Kiara, une jeune fille noire de 17 ans, vit avec son frère Marcus âgé de deux ans de plus dans la ville d’Oakland, en Californie. À cause de la pauvreté, de la mort, de la prison, iels sont livré·es à elleux-mêmes.
« J’ai un corps et une famille qui a besoin de moi, alors je me suis résignée à faire ce qu’il faut pour nous garder ensemble : je suis allée retrouver la rue et tout son bleu2. »
Arpenter la nuit commence lorsque le loyer double du jour au lendemain. Au bord du gouffre, Kiara supplie son frère Marcus de trouver du boulot pour qu’iels ne se retrouvent pas sous les ponts. Mais Marcus, fuyant et obstiné, pétri de chagrin et de rage, tente de percer dans le rap pour faire fortune et les sauver.
Kiara, plus terre à terre, tente de trouver un petit job. Les semaines passent, ponctuées des visites angoissantes du proprio qui réclame son loyer, et Kiara ne se fait embaucher nulle part.
Kiara prend sous son aile Trevor, son voisin de 9 ans, lui aussi livré à lui-même depuis que sa mère addict au crack est partie sans laisser d’adresse. Elle trouve du répit chez Alé, son amie butch et skateuse qui l’accueille dans le resto de ses parents.

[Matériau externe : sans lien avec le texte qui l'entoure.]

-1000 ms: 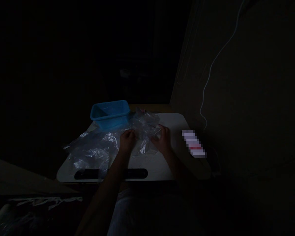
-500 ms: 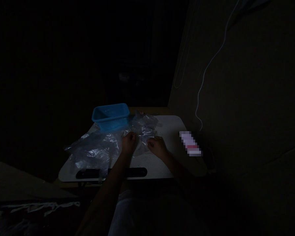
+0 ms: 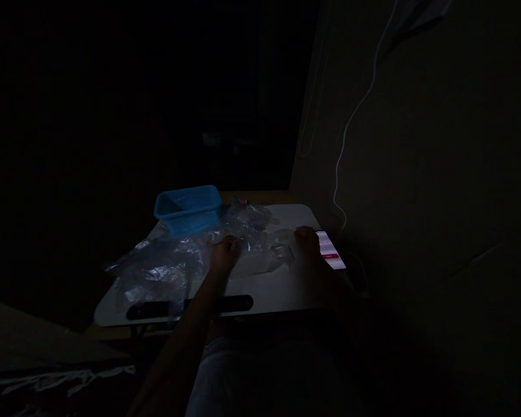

Mais Kiara finit par se faire « attraper par la rue3 » lorsqu’un type la prend pour une prostituée dans le bar où elle était venue demander du travail. Elle commence à se prostituer pour payer le loyer, pour sauver Marcus et Trevor.
« Maintenant que j’ai couché une fois, je peux le refaire, c’est rien qu’un corps, voilà ce que je me répète. Rien que de la peau. Pas besoin que je me prenne la tête. C’est juste histoire de régler les loyers en retard4. »
Mon avis
Arpenter la nuit est une déflagration. J’ai été happée et envoûtée par cette lecture ! À travers l’histoire de Kiara, Leila Mottley, romancière et poétesse états-unienne noire née en 2002, fait entendre la voix des personnes qu’on n'écoute pas, qui sont abandonnées, détruites, tuées par le système capitaliste, raciste, patriarcal et corrompu.
On pourrait penser que l’autrice s’est acharnée sur son personnage. Mais, pour une jeune fille mineure, sexisée, racisée, queer, précaire, ce n’est apparemment qu’une question de temps avant l’écrasement final. Sans famille ni soutien de l’État, il suffit d’un enchaînement de circonstances et de galères : le chômage, l’addiction, la rue, le deal, le meurtre, la prison, la maladie, le décès…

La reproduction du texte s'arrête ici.